Ikan Mati Secara Misterius : Masyarakat Desak DLH Kampar Gerak Cepat Ambil Tindakan Tegas

Diupdate pada 9 Juli, 2026 6:23

Tayang Kamis, (09/07/2026)

TAPUNG HULU-Borneoindonesianews.com- Ribuan ikan ditemukan mati massal di sepanjang aliran Sungai Tapung, Desa Kasikan, Kecamatan Tapung Hulu, Kamis (9/7/2026). Warga menduga fenomena ini disebabkan oleh pencemaran limbah beracun yang sengaja dibuang ke sungai.

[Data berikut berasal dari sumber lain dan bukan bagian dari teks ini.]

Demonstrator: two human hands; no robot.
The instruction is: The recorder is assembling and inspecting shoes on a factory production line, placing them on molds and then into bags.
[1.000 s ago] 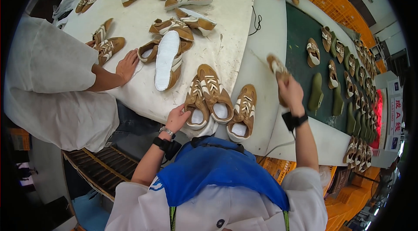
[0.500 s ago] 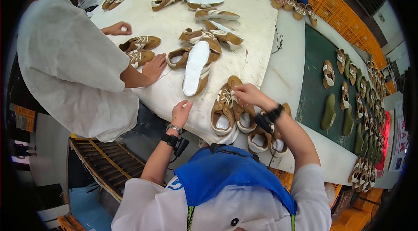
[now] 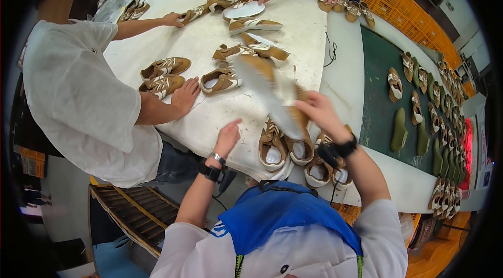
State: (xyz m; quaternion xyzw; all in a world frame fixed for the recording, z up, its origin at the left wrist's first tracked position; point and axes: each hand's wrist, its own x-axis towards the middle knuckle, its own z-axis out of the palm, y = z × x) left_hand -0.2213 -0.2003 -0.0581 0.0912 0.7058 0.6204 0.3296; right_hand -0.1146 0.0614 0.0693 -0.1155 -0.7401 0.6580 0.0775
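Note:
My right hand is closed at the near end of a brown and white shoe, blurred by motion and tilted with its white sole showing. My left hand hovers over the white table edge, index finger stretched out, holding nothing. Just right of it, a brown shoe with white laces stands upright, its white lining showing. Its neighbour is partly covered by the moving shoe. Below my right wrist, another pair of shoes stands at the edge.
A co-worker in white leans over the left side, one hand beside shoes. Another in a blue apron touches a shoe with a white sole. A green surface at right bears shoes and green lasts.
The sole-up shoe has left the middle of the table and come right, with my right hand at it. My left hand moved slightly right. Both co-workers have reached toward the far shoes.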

Peristiwa ini pertama kali diketahui oleh warga setempat saat hendak mencari ikan. Kondisi sungai yang dipenuhi bangkai ikan mengapung segera memicu keresahan, mengingat sungai tersebut merupakan sumber air utama bagi warga melalui distribusi PDAM serta tumpuan mata pencaharian bagi nelayan lokal.

Berdasarkan keterangan sejumlah nelayan di lokasi, pembuangan limbah tersebut diduga dilakukan pada malam hari. Diduga kuat, limbah berasal dari arah Pabrik Kelapa Sawit (PKS) Tandun yang terletak di bagian hulu sungai.

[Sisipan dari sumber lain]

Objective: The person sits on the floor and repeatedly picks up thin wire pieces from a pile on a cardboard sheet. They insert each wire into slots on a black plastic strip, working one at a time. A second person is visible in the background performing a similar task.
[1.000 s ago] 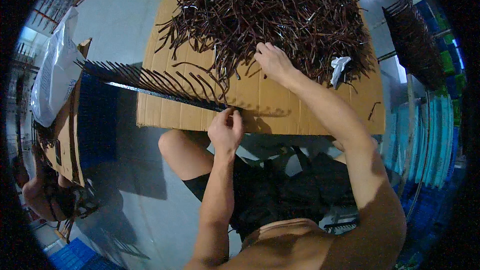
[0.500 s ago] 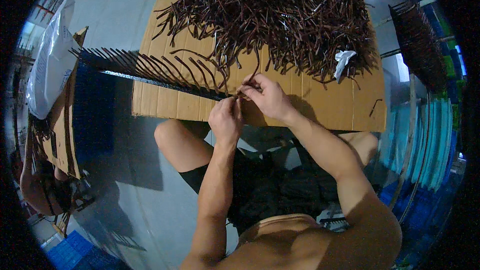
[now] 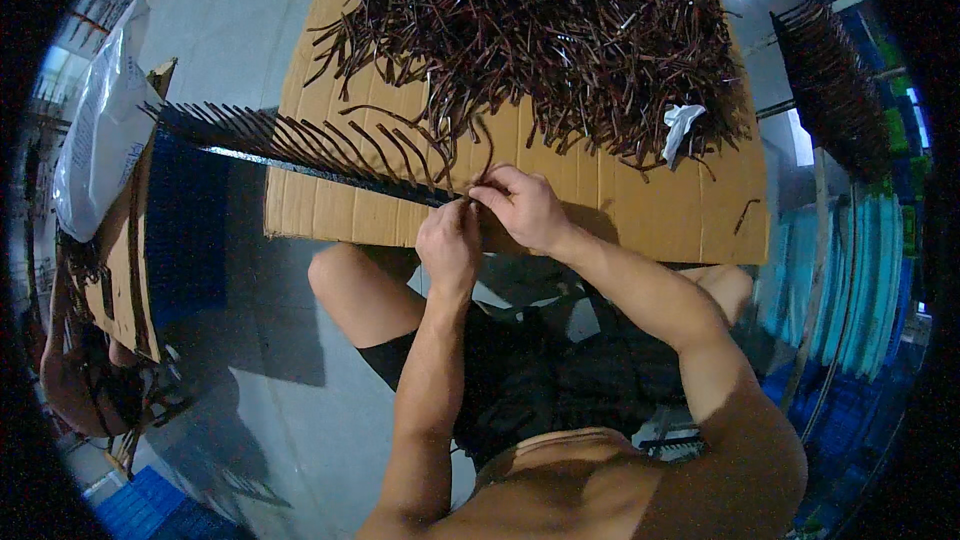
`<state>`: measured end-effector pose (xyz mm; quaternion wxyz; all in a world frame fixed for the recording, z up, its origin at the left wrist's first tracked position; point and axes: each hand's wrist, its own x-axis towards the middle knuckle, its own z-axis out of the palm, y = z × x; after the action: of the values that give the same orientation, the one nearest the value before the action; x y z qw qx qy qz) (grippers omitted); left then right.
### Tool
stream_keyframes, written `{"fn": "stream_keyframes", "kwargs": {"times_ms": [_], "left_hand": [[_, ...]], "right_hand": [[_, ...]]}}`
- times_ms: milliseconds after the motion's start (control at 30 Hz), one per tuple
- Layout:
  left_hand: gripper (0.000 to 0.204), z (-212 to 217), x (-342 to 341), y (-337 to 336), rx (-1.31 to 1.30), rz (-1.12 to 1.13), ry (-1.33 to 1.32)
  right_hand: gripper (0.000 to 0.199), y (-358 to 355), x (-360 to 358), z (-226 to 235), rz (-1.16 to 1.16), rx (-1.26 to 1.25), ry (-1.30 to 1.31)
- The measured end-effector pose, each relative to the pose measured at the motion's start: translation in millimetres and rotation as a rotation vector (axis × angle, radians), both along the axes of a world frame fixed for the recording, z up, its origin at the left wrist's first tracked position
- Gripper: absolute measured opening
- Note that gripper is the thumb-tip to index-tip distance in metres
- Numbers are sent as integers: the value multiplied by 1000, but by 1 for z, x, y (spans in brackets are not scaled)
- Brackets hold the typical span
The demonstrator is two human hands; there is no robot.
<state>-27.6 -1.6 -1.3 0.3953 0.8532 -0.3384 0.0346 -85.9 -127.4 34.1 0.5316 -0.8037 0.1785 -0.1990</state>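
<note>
My right hand [image 3: 518,202] pinches the lower end of a thin brown rod [image 3: 487,145] with a curved tip, shaped like an eyeglass temple. Close against it, my left hand [image 3: 450,245] is closed at the near end of a long dark rack strip [image 3: 345,178]; its fingertips hide what they grip there. A row of similar rods [image 3: 330,140] stands up along the strip, leaning left. Beyond my hands a big tangled heap of these brown rods [image 3: 560,40] covers the far part of a cardboard sheet [image 3: 600,195].
A crumpled white scrap [image 3: 681,130] lies on the heap's right side, and one loose rod [image 3: 744,216] near the cardboard's right edge. At left hangs a white plastic bag [image 3: 100,140]. Another person's leg [image 3: 75,370] shows at far left. A filled rack [image 3: 830,90] stands at right.
My right hand has moved slightly left and down, bringing the rod's lower end against the fingers of my left hand. The left hand has hardly moved.
</note>
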Motion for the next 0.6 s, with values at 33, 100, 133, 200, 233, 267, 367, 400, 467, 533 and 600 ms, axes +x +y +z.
{"fn": "stream_keyframes", "kwargs": {"times_ms": [33,100,133,200,233,267,367,400,467,533,600], "left_hand": [[11,1,0,-1,-14,4,-29],[10,2,0,-1,-46,5,-61],[9,3,0,-2,-64,3,-62],[9,3,0,-2,-87,1,-66],[8,2,0,-3,-90,0,-69],[8,1,0,-4,-94,0,-71],[8,-5,0,-4,-95,17,-60],[8,-5,-1,-4,-92,20,-62],[9,-5,-2,-3,-88,25,-65],[10,-5,0,-2,-72,19,-47],[12,-5,1,-1,-35,37,-21]], "right_hand": [[17,2,-1,-1,-28,-9,15],[17,8,-3,-5,-85,-22,47],[17,10,-4,-7,-95,-54,10],[17,13,-3,-7,-121,-118,-66],[17,14,-3,-6,-121,-73,-19],[17,13,-3,-4,-121,-29,28],[16,8,-7,-4,-56,-26,34],[16,7,-8,-4,-20,-42,14],[17,6,-8,-3,21,-80,27],[19,6,-6,2,75,-191,73],[23,-2,1,5,147,-377,153]]}}
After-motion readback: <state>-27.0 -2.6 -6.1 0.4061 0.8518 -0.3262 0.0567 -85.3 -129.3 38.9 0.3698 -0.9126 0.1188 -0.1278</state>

“Kematian massal ini bukan sekadar peristiwa alam, melainkan indikasi kuat adanya gangguan kualitas air. Ini sangat mengancam keberlangsungan ekosistem dan kesehatan masyarakat yang bergantung pada air sungai setiap hari,” ujar salah satu warga yang enggan disebutkan namanya.

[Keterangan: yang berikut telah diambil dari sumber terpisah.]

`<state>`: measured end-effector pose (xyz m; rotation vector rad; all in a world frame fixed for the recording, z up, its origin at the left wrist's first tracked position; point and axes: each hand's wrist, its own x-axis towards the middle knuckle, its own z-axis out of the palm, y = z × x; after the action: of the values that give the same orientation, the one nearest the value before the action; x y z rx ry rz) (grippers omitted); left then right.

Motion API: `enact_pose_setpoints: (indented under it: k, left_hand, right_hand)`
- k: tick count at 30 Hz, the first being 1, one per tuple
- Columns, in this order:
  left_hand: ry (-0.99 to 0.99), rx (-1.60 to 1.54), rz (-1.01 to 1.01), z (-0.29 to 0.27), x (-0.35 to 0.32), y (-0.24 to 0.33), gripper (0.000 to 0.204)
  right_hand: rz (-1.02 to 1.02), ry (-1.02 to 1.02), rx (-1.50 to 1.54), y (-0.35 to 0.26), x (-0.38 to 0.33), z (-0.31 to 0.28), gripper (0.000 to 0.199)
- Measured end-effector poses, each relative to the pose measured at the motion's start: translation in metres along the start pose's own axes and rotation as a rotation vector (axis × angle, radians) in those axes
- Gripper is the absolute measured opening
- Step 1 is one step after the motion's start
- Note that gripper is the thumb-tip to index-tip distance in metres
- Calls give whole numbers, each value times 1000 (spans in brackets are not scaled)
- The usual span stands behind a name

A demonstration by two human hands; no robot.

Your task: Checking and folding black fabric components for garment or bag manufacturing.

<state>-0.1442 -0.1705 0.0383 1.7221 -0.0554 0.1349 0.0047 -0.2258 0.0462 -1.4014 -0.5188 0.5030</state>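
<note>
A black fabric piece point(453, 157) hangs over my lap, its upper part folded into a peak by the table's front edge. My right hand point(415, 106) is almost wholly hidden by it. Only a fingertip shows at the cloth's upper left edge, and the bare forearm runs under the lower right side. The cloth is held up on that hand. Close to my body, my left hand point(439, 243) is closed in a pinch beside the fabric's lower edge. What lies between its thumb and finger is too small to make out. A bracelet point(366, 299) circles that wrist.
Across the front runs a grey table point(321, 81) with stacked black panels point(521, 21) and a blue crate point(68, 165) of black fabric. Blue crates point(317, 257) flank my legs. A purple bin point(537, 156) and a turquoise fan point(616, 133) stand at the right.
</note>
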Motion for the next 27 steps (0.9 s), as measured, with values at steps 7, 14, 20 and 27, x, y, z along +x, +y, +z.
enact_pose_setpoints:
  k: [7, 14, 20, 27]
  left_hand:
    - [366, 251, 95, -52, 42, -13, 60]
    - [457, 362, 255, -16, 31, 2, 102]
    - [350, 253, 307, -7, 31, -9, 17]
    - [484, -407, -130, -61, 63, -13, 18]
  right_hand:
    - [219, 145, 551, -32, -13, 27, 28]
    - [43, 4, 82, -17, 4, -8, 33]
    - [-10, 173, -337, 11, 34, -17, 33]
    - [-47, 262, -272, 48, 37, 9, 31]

Tim media telah berupaya melakukan konfirmasi kepada pihak PKS Tandun. Manajer PKS Tandun, M. Fadhailul Anam, hingga berita ini diturunkan, belum memberikan respons atas dugaan pencemaran tersebut.

Warga Desa Kasikan kini mendesak instansi terkait, khususnya Dinas Lingkungan Hidup (DLH) Kabupaten Kampar, untuk segera turun tangan melakukan investigasi mendalam, termasuk mengambil sampel air guna memastikan penyebab pasti kematian ikan tersebut.

Hingga saat ini, warga masih terus memantau kondisi air sungai dan berharap ada tindakan tegas jika terbukti terdapat pelanggaran lingkungan yang dilakukan oleh pelaku industri di sekitar wilayah tersebut.